What you have to do: Tally the lines of the records below that include the word "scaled", and write down only that tally.
-=-=-=-=-
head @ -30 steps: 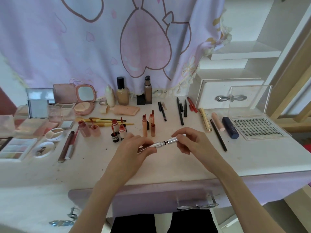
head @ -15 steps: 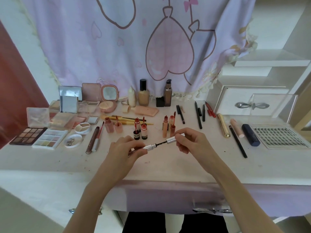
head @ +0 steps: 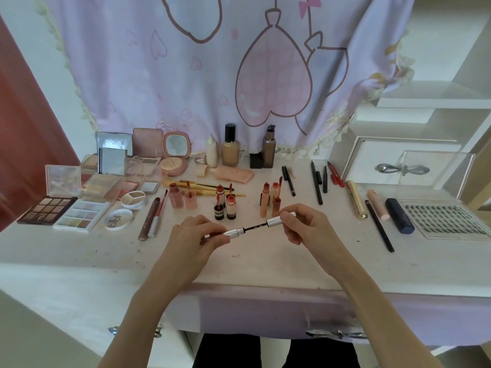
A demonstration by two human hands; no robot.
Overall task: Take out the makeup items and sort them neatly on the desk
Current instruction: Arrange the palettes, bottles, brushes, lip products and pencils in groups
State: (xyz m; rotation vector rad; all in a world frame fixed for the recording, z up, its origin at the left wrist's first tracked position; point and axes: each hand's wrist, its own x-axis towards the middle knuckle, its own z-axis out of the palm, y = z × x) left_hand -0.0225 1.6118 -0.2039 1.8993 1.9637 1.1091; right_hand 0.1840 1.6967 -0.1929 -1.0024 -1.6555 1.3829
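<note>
A slim silver mascara tube (head: 233,233) is being gripped by the left hand (head: 195,239), while its silver cap (head: 281,219), with the thin dark wand partly drawn out, is being pinched by the right hand (head: 305,225). Bare, stained white desk (head: 265,264) is lying below the grip; upright glossy lipstick tubes (head: 225,205) are standing just behind it.

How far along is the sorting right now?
Mostly done: palettes, lip tints and pencils lie grouped on the white desk. In hand: left hand holds a silver tube, right hand its wand cap. Left: close it, place it.
</note>
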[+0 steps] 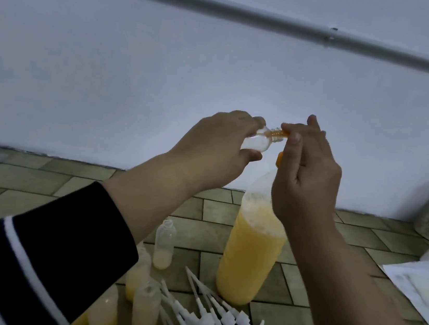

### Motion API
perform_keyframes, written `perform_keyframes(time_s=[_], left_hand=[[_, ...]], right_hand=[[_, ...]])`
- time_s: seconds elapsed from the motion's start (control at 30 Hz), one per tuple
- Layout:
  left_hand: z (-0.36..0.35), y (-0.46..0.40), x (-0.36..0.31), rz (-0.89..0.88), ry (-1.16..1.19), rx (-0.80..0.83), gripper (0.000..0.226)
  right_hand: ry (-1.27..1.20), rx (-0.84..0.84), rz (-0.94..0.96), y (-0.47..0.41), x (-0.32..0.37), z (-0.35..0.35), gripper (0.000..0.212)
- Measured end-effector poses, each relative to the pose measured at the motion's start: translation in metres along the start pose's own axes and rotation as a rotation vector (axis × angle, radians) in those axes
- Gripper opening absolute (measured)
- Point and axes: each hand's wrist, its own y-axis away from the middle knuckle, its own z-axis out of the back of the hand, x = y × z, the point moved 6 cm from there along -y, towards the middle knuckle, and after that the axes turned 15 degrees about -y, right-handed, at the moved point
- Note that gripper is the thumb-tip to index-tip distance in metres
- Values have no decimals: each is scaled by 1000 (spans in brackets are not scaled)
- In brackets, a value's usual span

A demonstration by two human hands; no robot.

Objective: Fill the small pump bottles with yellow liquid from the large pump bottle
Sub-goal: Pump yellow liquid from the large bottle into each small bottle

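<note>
Above the tiled floor (38, 207): a small bottle held sideways against the large bottle's orange nozzle.

At left, filled small bottles (138, 275) stand grouped and uncapped, apparently waiting for the loose white pump tops (211, 320) heaped just beside them; one small bottle behind them (164, 243) holds only a little liquid. The left hand (218, 146), its sleeve (16, 267) dark with white stripes, grips a clear small bottle (73, 119) by its body, tilted with the threaded neck pointing right, probably so the mouth meets the spout. The orange nozzle (280, 161) sits at that neck; whether liquid is flowing cannot be told. The right hand (307, 174), fingers curled, pinches the nozzle tip, seemingly to steady it. Below stands the large pump bottle (247, 256), upright and mostly full of yellow liquid. White paper (423, 288) lies at far right.
</note>
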Motion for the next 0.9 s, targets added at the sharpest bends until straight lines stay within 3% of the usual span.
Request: perform_keyframes(time_s=[0.27,0.5,0.7,0.9], left_hand=[[11,-6,9,-17,-18,25,33],[-2,-1,-1,-7,-30,25,39],[11,-1,3,-7,-39,32,34],[8,0,-4,-10,1,-4,38]], right_hand=[[52,67,-6,-11,10,-1,48],[48,9,-7,3,-5,0,46],[54,74,-7,-7,8,2,49],[52,-11,73,3,4,3,42]])
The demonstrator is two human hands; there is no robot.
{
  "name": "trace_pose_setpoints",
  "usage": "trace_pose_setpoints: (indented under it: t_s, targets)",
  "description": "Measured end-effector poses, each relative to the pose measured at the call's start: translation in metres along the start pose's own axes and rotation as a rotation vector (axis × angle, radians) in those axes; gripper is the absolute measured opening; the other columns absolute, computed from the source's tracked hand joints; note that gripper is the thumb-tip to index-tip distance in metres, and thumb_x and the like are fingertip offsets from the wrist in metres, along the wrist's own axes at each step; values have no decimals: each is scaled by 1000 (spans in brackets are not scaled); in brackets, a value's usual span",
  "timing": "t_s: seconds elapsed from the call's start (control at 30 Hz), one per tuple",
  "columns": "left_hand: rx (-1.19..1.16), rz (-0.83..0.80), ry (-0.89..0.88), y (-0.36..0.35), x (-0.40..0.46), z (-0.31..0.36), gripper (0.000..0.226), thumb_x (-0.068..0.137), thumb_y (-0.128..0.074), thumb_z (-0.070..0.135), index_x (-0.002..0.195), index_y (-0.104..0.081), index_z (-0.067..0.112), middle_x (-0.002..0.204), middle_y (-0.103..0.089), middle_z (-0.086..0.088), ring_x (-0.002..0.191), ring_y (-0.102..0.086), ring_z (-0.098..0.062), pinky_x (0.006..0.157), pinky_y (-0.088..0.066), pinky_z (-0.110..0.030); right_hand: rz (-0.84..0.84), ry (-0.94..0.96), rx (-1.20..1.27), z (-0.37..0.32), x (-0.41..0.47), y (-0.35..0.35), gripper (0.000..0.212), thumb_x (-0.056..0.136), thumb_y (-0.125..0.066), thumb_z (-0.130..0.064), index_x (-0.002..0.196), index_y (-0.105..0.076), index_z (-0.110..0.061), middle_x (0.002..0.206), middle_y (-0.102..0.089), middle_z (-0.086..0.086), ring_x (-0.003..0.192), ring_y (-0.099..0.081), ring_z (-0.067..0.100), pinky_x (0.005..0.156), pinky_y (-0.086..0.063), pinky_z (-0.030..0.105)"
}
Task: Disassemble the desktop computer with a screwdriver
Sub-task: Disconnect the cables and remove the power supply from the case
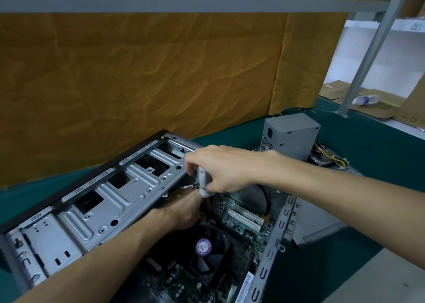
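Green cloth (358, 141) covers the bench, with a tan fabric backdrop behind it. Nearest lies the open desktop computer case (96, 206), fan (203, 247) and motherboard exposed. Deeper in, the left hand (184, 208) reaches down by the shaft; its fingers are hidden, so I cannot tell their state. Directly above it, the right hand (220, 167) grips the screwdriver (203, 180), whose long axis points almost straight down into the case. Beyond stands a removed power supply (291, 134).

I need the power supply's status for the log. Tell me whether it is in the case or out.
Out. The power supply stands on the green mat behind the open case, apart from it, its cables trailing beside it.
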State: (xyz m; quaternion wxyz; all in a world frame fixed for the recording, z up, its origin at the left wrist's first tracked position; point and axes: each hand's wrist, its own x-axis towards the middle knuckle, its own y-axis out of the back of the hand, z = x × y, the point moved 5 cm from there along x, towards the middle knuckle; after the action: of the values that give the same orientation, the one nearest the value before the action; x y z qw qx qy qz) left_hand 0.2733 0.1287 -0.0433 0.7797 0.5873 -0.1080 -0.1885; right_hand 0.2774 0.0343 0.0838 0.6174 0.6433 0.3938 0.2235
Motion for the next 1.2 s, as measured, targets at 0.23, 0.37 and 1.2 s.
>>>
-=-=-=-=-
Result of this task: 2